== Exercise prompt ==
Transcribe the material from its first line onward, ending with the line that contains "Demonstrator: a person" and adding nothing beyond it.

== Available data ==
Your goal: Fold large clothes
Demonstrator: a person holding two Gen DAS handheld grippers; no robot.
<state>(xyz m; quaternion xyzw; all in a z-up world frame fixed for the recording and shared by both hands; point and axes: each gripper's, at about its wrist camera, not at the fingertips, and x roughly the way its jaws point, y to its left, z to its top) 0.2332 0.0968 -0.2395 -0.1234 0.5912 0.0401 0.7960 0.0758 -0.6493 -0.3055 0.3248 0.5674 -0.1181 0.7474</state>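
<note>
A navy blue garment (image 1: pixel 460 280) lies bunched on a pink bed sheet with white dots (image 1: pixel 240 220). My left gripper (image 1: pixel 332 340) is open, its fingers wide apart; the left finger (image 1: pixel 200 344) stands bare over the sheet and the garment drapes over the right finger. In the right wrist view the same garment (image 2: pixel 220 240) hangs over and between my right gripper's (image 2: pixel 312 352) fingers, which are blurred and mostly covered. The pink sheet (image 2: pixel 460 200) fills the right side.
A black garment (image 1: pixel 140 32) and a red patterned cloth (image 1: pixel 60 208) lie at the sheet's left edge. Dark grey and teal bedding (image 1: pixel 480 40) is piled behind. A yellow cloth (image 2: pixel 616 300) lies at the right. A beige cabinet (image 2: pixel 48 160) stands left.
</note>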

== Answer for this exercise ==
Your goal: Fold large clothes
Demonstrator: a person holding two Gen DAS handheld grippers; no robot.

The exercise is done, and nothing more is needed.